Goldcorp Inc. (NYSE: GG) is a gold producer focused on responsible mining practices with safe, low-cost production
throughout the Americas. With a portfolio of long-lived, high-quality assets positions the Company to deliver long-term
value. Goldcorp engages in the acquisition, exploration, development, and operation of precious metal properties in Canada, the United States, Mexico, and
Central and South America. The company mainly explores for gold, silver, lead, zinc, and copper.
Its principal mining properties consists of the Red Lake, Porcupine, Musselwhite, and Éléonore mines in Canada; the Peñasquito and
Los Filos mines in Mexico; the Marlin mine in Guatemala; the
Cerro Negro and Alumbrera mines in Argentina; and the Pueblo
Viejo mine in the Dominican Republic.
Newmont Mining Corporation (NYSE: NEM) has reached commercial production at Long Canyon, a higher grade oxide mine in
an emerging gold district located less than 100 miles from its current Nevada operations. The
Company declared commercial production based on sustaining plant obtainability of more than 85 percent, and attaining a minimum
of 70 percent of modeled leach recovery. "Long Canyon marks the fourth profitable new operation we've added to the portfolio in
the last three years, including Merian in Suriname last month, Cripple Creek & Victor in Colorado last year, and Akyem in Ghana in late 2013," said Gary Goldberg, President and Chief Executive Officer. "We have completed these organic growth projects on or
ahead of schedule and at or below budget; delivered a profitable expansion at Cripple Creek & Victor earlier this year; and
are on track to complete value-adding expansions at Tanami by 2017 and at Carlin by 2018. These
portfolio improvements set the stage for Newmont to continue generating superior free cash flow, which gives us the means to
continue investing in profitable growth, retiring debt and returning cash to shareholders."

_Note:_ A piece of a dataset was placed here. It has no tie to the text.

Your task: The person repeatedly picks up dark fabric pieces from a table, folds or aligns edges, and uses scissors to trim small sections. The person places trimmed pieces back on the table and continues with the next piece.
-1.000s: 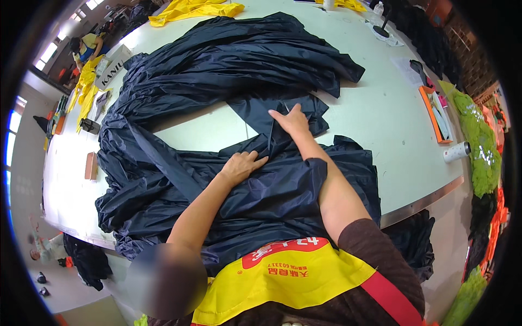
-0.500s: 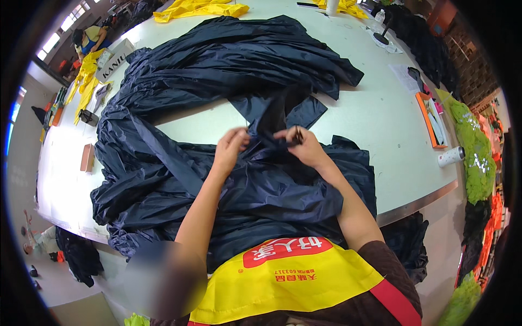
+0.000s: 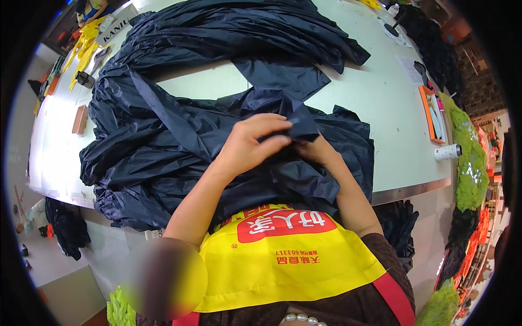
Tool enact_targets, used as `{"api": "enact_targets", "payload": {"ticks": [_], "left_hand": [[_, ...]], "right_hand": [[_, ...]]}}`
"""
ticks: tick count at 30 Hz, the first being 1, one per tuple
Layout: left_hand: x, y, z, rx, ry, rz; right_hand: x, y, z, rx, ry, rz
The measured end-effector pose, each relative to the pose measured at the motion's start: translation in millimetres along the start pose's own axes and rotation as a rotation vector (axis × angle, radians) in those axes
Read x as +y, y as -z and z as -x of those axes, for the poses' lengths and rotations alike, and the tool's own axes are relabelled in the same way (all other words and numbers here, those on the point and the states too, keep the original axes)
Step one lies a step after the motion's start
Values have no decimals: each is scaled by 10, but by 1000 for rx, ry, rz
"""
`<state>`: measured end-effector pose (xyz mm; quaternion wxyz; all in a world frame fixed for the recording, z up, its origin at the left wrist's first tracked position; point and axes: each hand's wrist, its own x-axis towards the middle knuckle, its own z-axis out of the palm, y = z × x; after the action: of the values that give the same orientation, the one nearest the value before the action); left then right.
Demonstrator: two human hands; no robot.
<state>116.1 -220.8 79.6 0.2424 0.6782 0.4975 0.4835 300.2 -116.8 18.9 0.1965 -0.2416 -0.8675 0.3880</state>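
A dark navy garment [image 3: 217, 136] of thin, shiny cloth lies bunched in front of me, one fold of it raised between my hands. My left hand [image 3: 251, 142] reaches over this fold, its fingers stretched and the thumb apart, fingertips at the cloth. Close by on the right, my right hand [image 3: 318, 150] is curled against the underside of the same fold, and the cloth stands up over it. The right fingertips are mostly hidden under the fabric, so whether they hold anything besides cloth does not show.
More navy cloth [image 3: 234, 35] is heaped across the far side of the pale table [image 3: 389, 141]. An orange box [image 3: 429, 117] and a white cylinder [image 3: 448, 152] sit at the right edge. Lime-green cloth [image 3: 468, 157] lies beyond. A small brown block [image 3: 80, 120] is at left.
My hands have come closer together, the left moving right to the raised fold. The dark loop visible at my right hand earlier is now hidden. The whole view has shifted slightly.
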Motion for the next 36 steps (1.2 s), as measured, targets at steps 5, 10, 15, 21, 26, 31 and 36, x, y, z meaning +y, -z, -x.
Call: {"api": "enact_targets", "payload": {"ticks": [5,10,15,21,26,31,36], "left_hand": [[-238,-93,264,703,659,1360],[-21,-217,402,651,686,1479],[175,-299,411,486,523,1509],[177,-82,501,664,478,1155],[392,269,408,763,561,843],[219,316,581,519,664,903],[185,188,726,222,459,496]], "right_hand": [[-63,110,74,-33,242,15],[-645,533,174,245,39,200],[-1250,160,93,302,186,197],[-906,221,26,195,-162,-525],[-552,347,83,288,-234,-765],[-481,341,107,290,-312,-905],[-565,423,134,438,-397,-1050]]}}
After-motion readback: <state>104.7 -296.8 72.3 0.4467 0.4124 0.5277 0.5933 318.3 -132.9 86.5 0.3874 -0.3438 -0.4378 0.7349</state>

Barrick Gold Corporation (NYSE: ABX) engages in the exploration and development of mineral properties in the United States, Canada, Australia,
Argentina, Chile, Peru, the
Dominican Republic, Papua New Guinea, Tanzania, Zambia, and Saudi Arabia. It
primarily explores for gold, copper, and nickel deposits. The company's principal properties include Cortez, Goldstrike,
Pueblo Viejo, Lagunas Norte, and Veladero. The company produced 6.12 million ounces of gold in
2015 from a portfolio that includes some of the leading gold assets. The company's five core mines in the Americas are expected
to account for about 70 percent of its total production of this year, at a cost of sales applicable to gold of $790-840 per ounce, and all-in sustaining costs of $620-$650 per ounce.